La
mayoría de la gente quiere vivir para siempre, no aceptan la vejez
ni la enfermedad. Si no existiera la muerte cómo podríamos imaginar
el mundo: quizás un estercolero donde las multitudes se pelean por
los pocos recursos que quedan debido al exceso de población? Puede
ser una opción, algunos ya la barajaron en novelas, en cine...

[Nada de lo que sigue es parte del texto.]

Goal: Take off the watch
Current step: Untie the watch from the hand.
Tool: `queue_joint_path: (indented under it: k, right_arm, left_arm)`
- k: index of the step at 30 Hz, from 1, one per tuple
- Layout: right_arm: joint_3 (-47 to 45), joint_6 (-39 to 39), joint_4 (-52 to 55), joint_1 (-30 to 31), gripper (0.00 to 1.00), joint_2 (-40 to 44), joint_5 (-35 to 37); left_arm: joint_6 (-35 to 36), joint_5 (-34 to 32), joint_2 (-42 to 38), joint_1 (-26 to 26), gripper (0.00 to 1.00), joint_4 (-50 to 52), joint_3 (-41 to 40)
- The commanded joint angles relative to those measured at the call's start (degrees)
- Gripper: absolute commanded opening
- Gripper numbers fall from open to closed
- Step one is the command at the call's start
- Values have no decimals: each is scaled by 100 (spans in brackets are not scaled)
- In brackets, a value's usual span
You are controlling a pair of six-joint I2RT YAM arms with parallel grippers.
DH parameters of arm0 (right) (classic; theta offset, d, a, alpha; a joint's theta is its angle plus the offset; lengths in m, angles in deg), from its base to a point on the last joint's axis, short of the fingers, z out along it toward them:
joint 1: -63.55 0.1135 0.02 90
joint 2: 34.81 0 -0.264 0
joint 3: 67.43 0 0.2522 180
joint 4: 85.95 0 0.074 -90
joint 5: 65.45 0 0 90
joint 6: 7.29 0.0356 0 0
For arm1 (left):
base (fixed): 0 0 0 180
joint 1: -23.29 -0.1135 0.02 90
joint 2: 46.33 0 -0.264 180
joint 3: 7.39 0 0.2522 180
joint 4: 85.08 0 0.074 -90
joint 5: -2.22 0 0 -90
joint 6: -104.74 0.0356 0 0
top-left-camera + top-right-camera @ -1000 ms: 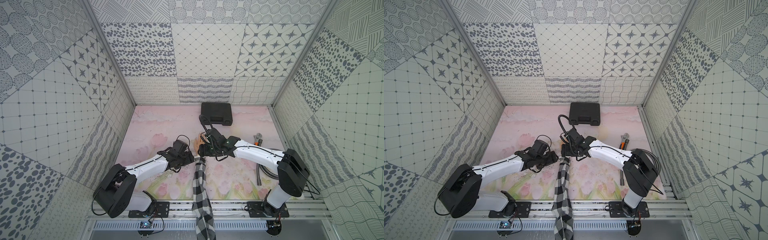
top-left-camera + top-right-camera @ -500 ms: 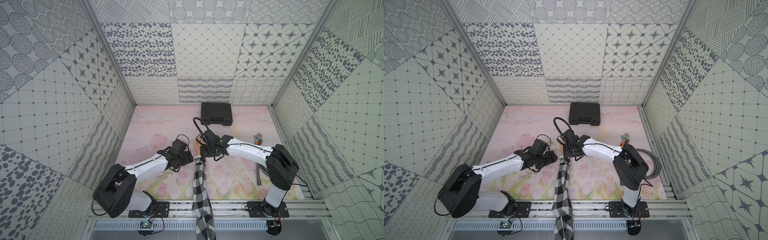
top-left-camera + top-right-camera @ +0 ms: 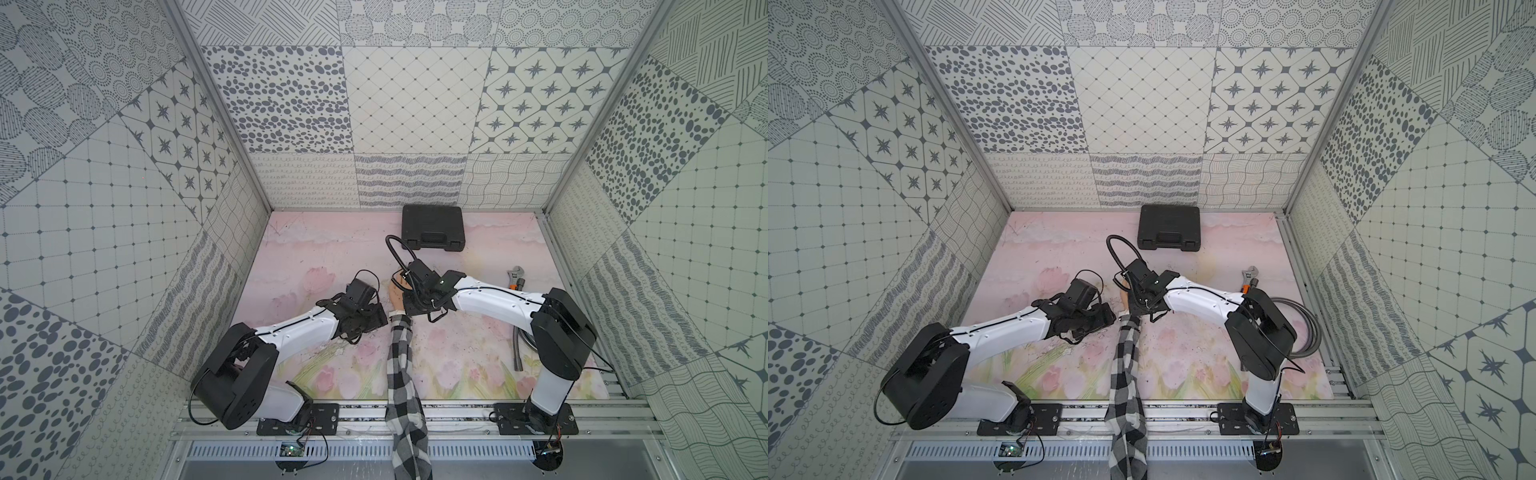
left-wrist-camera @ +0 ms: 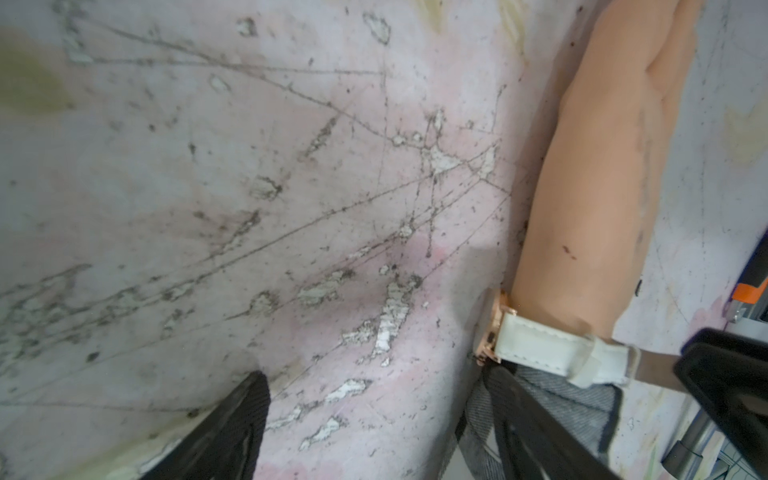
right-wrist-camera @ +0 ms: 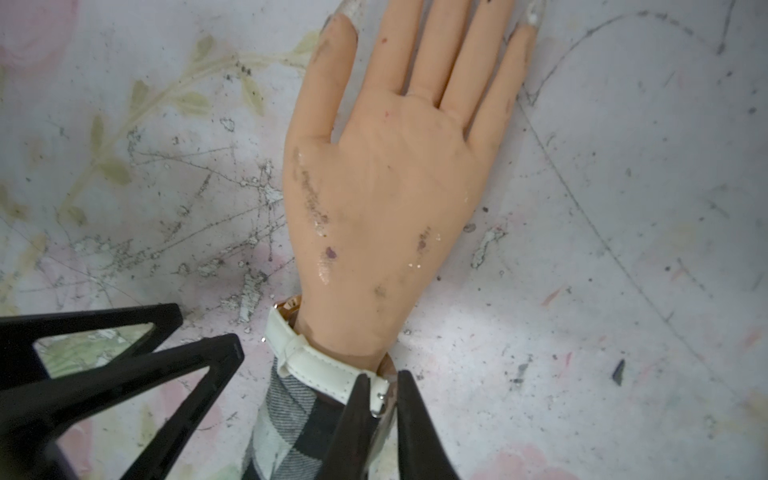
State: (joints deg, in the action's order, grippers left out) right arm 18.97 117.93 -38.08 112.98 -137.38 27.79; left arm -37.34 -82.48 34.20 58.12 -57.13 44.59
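Newly closed since a second ago, my right gripper (image 5: 380,386) pinches the watch (image 5: 316,368) by its strap on the mannequin wrist (image 5: 345,332) to tug it loose; my left gripper (image 4: 376,376) waits open alongside.

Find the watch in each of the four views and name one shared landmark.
In a top view: watch, a pale band above the checked sleeve.
In a top view: watch, same place, barely visible.
Left wrist: watch around the mannequin wrist, case side-on.
Right wrist: watch on the wrist, right gripper's fingers pinching its strap.
Shared landmark: the checked sleeve.
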Motion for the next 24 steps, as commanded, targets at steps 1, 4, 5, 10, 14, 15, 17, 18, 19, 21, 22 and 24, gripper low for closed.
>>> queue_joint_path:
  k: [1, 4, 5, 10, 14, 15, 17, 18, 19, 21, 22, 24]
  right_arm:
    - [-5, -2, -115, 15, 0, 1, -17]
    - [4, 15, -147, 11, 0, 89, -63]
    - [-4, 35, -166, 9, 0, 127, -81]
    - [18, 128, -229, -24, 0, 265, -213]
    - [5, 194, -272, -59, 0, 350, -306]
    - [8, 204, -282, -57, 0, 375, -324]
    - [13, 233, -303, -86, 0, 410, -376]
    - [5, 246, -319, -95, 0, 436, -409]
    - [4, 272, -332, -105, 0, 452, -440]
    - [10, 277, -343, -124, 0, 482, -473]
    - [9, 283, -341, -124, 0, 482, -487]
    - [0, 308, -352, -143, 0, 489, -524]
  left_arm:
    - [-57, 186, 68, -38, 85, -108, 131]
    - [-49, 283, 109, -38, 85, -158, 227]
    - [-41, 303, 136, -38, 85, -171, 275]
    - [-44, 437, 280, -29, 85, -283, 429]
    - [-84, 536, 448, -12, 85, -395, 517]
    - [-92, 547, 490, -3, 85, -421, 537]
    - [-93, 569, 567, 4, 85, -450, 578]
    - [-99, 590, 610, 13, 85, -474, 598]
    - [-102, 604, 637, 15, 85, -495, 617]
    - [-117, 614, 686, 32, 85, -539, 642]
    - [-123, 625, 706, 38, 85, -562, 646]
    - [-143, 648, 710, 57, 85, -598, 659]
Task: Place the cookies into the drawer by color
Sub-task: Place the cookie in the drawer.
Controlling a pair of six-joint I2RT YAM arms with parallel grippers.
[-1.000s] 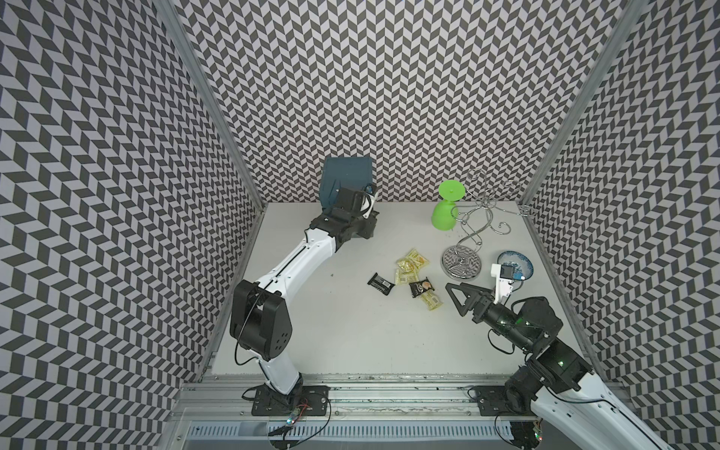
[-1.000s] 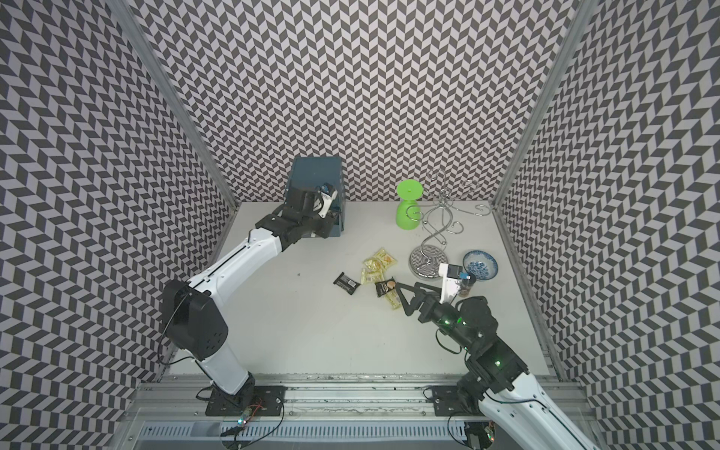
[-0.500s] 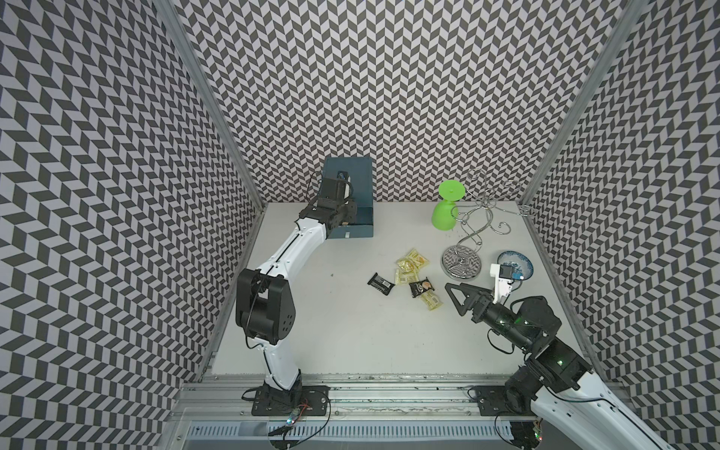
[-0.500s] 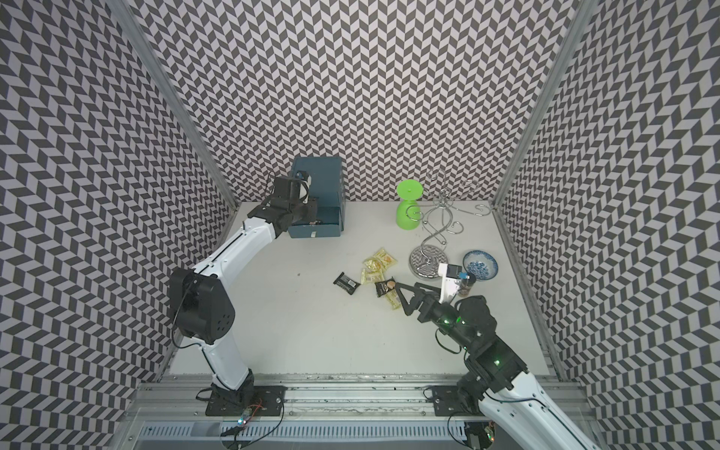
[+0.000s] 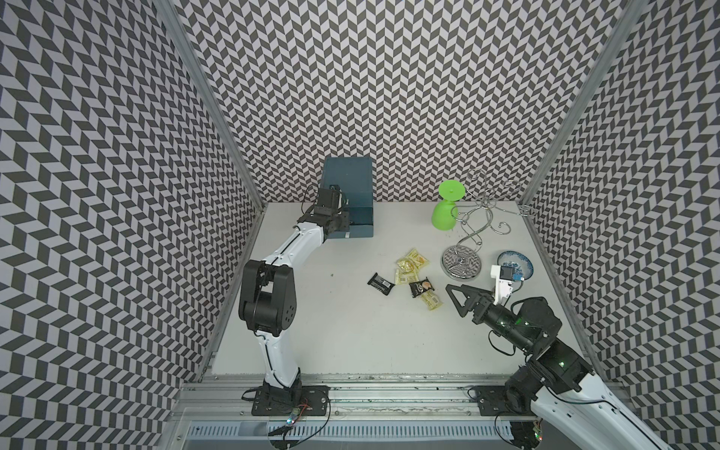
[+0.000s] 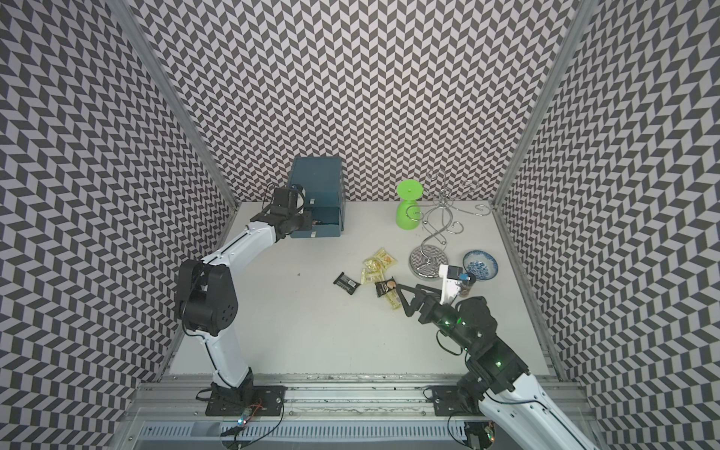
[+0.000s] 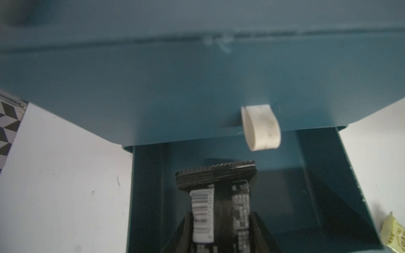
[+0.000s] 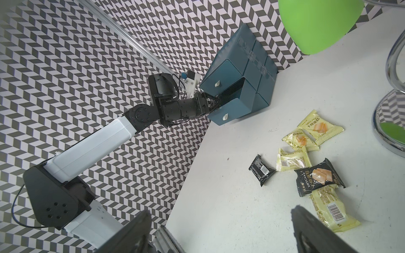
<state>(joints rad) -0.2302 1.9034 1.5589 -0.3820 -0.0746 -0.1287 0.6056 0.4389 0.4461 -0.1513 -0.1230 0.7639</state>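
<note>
1. Since the earlier frame the left jaws (image 7: 220,219) have swung into the pulled-out compartment of the drawer (image 5: 346,175).
2. A black cookie (image 7: 215,177) sits between them, over that compartment; whether it is gripped I cannot tell.
3. Loose cookies (image 5: 409,265) lie mid-worktop (image 5: 350,331), near the right jaws (image 8: 220,213), which are spread wide and empty.
4. Chevron-patterned walls (image 5: 389,78) stand on three sides.

Just ahead of the fingers (image 8: 317,232) of the right gripper (image 8: 221,211), a black packet (image 8: 320,179) reads "DRYCARE" in white beside Chinese characters. Farther out, a yellow packet (image 8: 320,128) carries the same brand in small letters above bold Chinese characters. A pale packet (image 8: 322,197) at the fingertip shows a barcode (image 8: 335,211). Between the fingers (image 7: 260,238) of the left gripper (image 7: 220,213), a black cookie packet (image 7: 223,177) bears a white barcode label (image 7: 202,214) whose digits are unreadable.
</note>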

Buscan y descubren adivinos, quirománticos, brujos y brujas, médiums
y todo tipo de seres que puedan ayudarles a lograr una oportunidad de
alargar su vida.
Flora
tenía ganas de llorar, pero no le caía una lágrima, frente a ella
el ataúd. Sola, ante el privilegio de la muerte. A ella le gustaría
morir. Ese era ahora su escenario. Una despedida que había comenzado
hacía cinco años y terminaba al fin en ese invierno. Metió las
manos en los bolsillos, tenía las manos heladas, pero no encontró
consuelo. Ni siquiera una lágrima. Su padre no había sido bueno, en
realidad la había maltratado siempre. A lo mejor ahora que ya no
estaba, el deseo de morir se iba también.
Cuidarlo había
sido un infierno. Fátima, una chica que contrataron, le ayudó a
pasar por esa esclavitud. Para Fátima no era el primer viejo que
conocía tan repelente como su padre. En esos años Flora se había
quedado muy sola. No tenía hermanos, así pues toda la carga caía
sobre sus hombros. Había cumplido los sesenta años escuchándole a
su padre decir que era una inútil, que no pasaba de ser una
solterona amargada, viéndole hacer volar el plato de la comida
cuando esta no era de su agrado... Y un largo etcétera que no merece
la pena enumerar.
Y ahí estaba, esperando a que viniera su
tío Luis, el único hermano vivo de su padre. No tenía amigos.
En
el tanatorio le habían preguntado si quería el ataúd abierto o
cerrado. Ella había contestado: cerrado, cerrado. Agitada, como si
temiera que su padre pudiera levantarse.
Su madre había
muerto cuando ella tenía veinte años. Antes de su muerte el
infierno lo vivían las dos, después solo quedó ella para toda la
furia que cabía dentro de ese animal. Solo tenía una amiga, la
única que le dio consuelo y no dejó de demostrarle cariño a pesar
de que su padre la había echado de la casa, gritándole que no hacía
más que llenarle la cabeza de tonterías. Si no fuera por su
existencia, Flora, se habría vuelto loca.
Y en ese momento
estaba ahí, esperando como agua de mayo a que viniera su amiga
Elisa. Si venía o no venía su tío Luis le era absolutamente
indiferente. En cambio la presencia de Elisa resultaba imprescindible
para ella. Luis nunca la ayudó, venía de tarde en tarde a hacerle
una visita al padre y el padre le metió en la cabeza que le buscara
una curandera. Luis le trajo una. La curandera cuando vio al padre le
preguntó qué edad tenía. Cuando le dijo que tenía 92 años, le
vendió como amuleto un ojo turco. A Flora en un aparte le dijo: su
padre lo que tiene es vejez y no demasiado mala por lo que veo, en
estos casos hay que esperar la evolución lógica de la vida. El
amuleto le ayudará a no tener procesos dolorosos, añadió. Y se
marchó.
El padre, un día, a gritos, ante una pequeña queja
de ella por haber tirado la comida contra la pared, le dijo: me vas a
tener que aguantar hasta los 104 o 105 años. No pienso dejarte sola
antes, para que hagas lo que te dé la gana con la casa, gritó
también.
El ojo turco funcionó bastante bien, no le alargó
la vida pero apenas tuvo dolor. También tuvo una muerte dulce,
sencillamente no se despertó. Le faltaban dos meses para cumplir los
noventa y tres años.
Allí estaban en ese instante. El padre
encerrado en un ataúd, por fin en silencio, mientras ella pensaba
qué haría con su vida, ahora que de verdad era suya.